Quality, identity, and visibility
The appeal of Chilean cuisine lies not only in its dishes but also in the quality of its ingredients. The production of meats such as chicken and pork in Chile has reached high standards, reinforcing the country’s culinary identity and offering attributes that are more and more important to consumers.
“We need to make it clear that quality is a defining characteristic. If we can show that tradition goes hand in hand with the safety and excellence of our meat production, we’ll be sending a powerful message: eating Chilean means you’re getting a guarantee of origin, flavor, and animal welfare,” says Qüense.
The study reinforces this view: 89% believe it is important to keep culinary traditions alive, which opens a concrete opportunity to strengthen the link between food culture and local produce.
At the same time, international outreach seems like a natural next step. Chile is seen as an attractive culinary destination, and its products—including chicken and pork—have the potential to become ambassadors for an offering that combines history, roots, and quality.
Collaboration between the industry, chefs, and producers is key to crafting a cohesive narrative that can position Chilean cuisine on the global stage without losing its essence.
Where Chilean cuisine comes to life
The dining experience plays a crucial role in this connection. According to the study, “picadas” (small eateries) continue to be where Chilean cuisine is most commonly enjoyed, cited by 78% of respondents, followed by restaurants serving regional cuisine and local festivals.
“The places that really stand out are those that don’t just serve a meal, but tell a story: kitchens where you know the origin of the ingredients, traceability is respected, and technique is applied without losing that home-cooked flavor we’re looking for,” says Qüense.
An experience becomes meaningful when it connects diners with their identity, transforming each plate into a living expression of the country’s culinary heritage.

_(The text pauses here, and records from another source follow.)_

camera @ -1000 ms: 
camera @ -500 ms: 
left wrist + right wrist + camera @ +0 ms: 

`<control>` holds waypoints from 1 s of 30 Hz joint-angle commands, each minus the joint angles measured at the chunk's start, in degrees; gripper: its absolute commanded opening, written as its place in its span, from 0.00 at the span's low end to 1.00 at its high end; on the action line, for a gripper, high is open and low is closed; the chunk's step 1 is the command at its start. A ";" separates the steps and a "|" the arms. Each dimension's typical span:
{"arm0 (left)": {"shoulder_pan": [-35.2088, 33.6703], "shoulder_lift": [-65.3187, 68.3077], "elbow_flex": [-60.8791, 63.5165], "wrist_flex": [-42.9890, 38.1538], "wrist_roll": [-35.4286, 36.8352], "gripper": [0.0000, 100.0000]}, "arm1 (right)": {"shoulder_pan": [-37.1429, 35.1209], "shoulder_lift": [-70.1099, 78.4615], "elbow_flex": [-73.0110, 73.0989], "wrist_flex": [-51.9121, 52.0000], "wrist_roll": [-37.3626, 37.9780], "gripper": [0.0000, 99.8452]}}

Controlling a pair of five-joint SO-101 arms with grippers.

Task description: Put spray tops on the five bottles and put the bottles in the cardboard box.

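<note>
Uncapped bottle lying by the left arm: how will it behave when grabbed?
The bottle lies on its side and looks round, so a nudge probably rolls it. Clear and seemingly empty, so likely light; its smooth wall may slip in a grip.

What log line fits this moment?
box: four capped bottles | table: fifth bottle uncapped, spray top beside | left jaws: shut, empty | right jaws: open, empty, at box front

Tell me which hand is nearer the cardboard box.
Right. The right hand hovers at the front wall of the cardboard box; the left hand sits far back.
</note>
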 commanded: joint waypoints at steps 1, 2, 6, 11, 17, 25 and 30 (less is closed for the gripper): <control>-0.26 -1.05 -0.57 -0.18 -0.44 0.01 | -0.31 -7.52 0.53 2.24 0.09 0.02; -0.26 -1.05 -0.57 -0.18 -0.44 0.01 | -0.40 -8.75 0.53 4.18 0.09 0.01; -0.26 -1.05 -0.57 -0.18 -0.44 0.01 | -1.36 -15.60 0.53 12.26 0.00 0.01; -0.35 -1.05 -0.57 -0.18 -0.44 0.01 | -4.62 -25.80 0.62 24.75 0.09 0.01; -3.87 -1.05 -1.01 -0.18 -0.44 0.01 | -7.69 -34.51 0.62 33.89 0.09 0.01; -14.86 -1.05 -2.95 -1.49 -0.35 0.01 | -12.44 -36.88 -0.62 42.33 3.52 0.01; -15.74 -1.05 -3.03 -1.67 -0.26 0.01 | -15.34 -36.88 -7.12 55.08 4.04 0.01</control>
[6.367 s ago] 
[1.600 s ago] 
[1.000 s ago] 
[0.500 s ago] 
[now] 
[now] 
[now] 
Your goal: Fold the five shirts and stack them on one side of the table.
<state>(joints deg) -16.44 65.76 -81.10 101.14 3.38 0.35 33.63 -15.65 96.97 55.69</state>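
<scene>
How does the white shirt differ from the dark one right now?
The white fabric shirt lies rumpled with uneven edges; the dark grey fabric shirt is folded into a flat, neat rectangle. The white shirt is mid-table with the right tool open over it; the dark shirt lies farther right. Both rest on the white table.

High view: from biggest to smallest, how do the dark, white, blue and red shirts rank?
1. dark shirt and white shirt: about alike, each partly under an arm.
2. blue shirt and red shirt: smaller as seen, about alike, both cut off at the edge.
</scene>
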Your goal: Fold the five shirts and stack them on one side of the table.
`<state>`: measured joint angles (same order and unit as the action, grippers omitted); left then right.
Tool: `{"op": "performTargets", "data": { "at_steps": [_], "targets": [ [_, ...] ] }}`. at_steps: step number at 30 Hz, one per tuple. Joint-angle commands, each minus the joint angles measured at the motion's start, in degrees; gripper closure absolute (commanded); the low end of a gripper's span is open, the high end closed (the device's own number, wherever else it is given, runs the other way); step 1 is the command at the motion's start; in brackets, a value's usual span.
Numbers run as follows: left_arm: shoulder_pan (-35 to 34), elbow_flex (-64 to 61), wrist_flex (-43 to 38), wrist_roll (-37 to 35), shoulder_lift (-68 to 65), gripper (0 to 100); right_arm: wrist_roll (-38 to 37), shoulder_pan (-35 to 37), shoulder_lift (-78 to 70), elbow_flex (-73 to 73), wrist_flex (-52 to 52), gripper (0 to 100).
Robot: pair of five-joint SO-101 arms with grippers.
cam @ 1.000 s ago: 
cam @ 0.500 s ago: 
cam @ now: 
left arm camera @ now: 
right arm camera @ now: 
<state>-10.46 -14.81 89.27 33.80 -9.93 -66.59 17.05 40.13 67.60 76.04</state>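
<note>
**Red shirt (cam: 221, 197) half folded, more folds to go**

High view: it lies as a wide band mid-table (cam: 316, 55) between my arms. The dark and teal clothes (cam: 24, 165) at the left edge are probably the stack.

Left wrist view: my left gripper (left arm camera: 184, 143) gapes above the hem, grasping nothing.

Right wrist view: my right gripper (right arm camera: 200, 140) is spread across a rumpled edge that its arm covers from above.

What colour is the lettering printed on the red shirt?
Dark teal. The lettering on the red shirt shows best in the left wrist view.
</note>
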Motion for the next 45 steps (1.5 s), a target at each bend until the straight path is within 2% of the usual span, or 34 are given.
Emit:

More than just a momentary celebration, Chilean Cuisine Day honors a dynamic, shared tradition that evolves without losing its spirit and finds a way to express who we are on every table—from the simplest to the most sophisticated. Because this cultural practice does more than just preserve recipes: it builds identity, passes on culture, and deepens a bond that endures through each generation, with ingredients like chicken and pork serving as an essential part of that shared history.